Corn prices are typically more stable than wheat prices. The December corn futures contract price serves as a basis for many local elevator harvest prices. Table 4 shows the Chicago Board of Trade December corn futures contract price for 2018-2022 for early May contrasted with early November. The only year the contract price in May was a good representation of the contract price in November was 2019. The only year the contract price in November was above the contract price in May was 2020. The other three years saw the contract price in November $0.27 to $0.62 per bushel below the contract price in May. The basis to the local elevator cash price will vary by location but, nationally, we see local November cash price average $0.11 to $0.39 below the December futures contract price during the first two weeks in November. For 2023, December corn futures have held strong in the $5 to $6 range with a slight downward trend emerging. Many producers have already contracted a portion of their expected harvest and history suggests they will not regret that decision.

Table 4. Chicago Board of Trade December Corn Futures Contract Price Offered During the First Two Weeks of May Compared to the First Two Weeks in November and the National Elevator Cash Price in November
Year 2018 2019 2020 2021 2022 Avg.
Early May
High $4.22 $3.88 $3.37 $6.37 $7.53 $5.07
Low $4.14 $3.72 $3.31 $5.43 $7.11 $4.74
Average $4.19 $3.82 $3.34 $5.92 $7.34 $4.92
Early November
High $3.74 $3.89 $4.23 $5.79 $6.98 $4.93
Low $3.67 $3.73 $3.98 $5.52 $6.53 $4.68
Average $3.71 $3.79 $4.09 $5.65 $6.72 $4.79
November Cash Corn Price* $3.41 $3.68 $3.79 $5.26 $6.49 $4.53
* Livestock Market Information Center (LMIC) Average National Cash Corn Price for November.

What to make of hay markets?

Finally, hay prices for the 2022-2023 winter feeding period were some of the highest in memory. With no futures market, producers are left with few data sources to turn to for future market trends. Figure 1 depicts the high, average, and low monthly price for alfalfa hay over the period 2018-2022 in the U.S. Prices tend to climb during first few months of the year as winter feeding is in full swing and then level off or trend slightly downward through the remainder of the year. The notable exception is 2022, which was the third straight year of extreme drought over much of the western U.S.

Figure 1: National Average Prices for Alfalfa Hay 2018 - 2022. 
(Click to enlarge)

Figure 1 chart.
Source: Livestock Market Information Center (LMIC)

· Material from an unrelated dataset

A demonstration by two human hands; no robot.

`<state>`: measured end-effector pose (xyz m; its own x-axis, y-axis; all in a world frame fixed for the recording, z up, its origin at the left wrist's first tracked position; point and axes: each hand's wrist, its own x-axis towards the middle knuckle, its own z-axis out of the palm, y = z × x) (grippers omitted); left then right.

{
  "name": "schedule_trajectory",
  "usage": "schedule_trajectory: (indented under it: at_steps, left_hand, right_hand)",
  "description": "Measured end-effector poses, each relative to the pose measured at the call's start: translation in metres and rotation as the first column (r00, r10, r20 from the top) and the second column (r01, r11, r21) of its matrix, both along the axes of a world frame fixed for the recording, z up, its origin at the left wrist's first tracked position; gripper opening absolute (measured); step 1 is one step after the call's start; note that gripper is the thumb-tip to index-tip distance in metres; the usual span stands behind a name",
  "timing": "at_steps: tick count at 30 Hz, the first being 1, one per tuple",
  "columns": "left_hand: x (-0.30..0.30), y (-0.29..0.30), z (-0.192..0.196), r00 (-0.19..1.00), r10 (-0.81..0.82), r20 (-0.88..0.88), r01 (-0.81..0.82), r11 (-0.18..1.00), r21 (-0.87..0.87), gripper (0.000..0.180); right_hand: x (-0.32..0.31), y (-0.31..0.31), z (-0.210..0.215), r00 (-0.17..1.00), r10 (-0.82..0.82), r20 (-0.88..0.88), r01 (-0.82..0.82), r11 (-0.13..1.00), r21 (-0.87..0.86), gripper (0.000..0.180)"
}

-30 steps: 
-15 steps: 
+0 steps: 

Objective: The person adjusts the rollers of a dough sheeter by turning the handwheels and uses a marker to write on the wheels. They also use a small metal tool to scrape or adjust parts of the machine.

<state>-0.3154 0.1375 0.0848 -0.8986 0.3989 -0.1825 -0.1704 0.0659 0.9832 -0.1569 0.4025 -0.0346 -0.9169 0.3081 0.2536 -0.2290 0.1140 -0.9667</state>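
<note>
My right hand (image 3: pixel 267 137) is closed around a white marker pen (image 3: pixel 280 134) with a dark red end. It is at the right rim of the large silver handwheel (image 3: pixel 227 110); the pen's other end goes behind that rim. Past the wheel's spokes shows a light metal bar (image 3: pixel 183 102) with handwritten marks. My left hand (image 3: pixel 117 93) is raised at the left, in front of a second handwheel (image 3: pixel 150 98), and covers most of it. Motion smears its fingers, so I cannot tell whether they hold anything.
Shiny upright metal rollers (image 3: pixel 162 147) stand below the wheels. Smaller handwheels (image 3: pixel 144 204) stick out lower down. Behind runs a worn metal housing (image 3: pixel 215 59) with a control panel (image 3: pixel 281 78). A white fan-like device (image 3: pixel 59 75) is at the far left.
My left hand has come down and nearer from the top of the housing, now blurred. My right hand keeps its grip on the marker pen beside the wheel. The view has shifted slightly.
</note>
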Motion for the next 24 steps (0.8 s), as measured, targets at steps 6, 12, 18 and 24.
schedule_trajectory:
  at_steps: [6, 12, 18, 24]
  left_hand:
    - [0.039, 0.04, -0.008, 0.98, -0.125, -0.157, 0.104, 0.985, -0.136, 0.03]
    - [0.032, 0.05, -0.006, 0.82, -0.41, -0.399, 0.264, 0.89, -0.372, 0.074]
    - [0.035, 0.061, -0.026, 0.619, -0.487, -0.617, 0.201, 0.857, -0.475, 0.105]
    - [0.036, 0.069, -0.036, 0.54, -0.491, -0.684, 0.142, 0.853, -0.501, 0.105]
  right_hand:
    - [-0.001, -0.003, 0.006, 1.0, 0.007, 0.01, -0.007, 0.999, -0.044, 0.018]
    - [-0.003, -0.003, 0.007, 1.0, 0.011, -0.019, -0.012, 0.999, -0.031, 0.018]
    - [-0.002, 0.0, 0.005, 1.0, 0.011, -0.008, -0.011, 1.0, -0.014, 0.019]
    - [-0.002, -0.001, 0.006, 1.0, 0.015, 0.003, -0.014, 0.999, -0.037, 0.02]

The orange line in Figure 1 represents the monthly average prices for 2022 as each month was a new five-year high. However, for buyers of hay in 2023, now is not time to panic about possible hay prices later in the year. History indicates that prices normally remain steady or decline during the growing season. Cattle inventories have declined due to the drought and will take some time to rebuild. The most likely scenario is that hay supplies will catch up with demand and prices will return to normal seasonal patterns. Sellers of hay may wish to capitalize on selling opportunities that fit their marketing needs while the current uncertainty in the market persists. 

In conclusion, markets are high for many agricultural commodities and the uncertainty over the last three years has led to extreme volatility. Expect some of the volatility to continue. However, a solid marketing plan can still be built that makes reasonable use of the information available to better understand the nature of the volatility and the risks involved in it. Plans can be adjusted as information becomes available. So, make a plan for how you want to handle the current volatility, create some action items, and move forward with creating the right risk management plan for your operation.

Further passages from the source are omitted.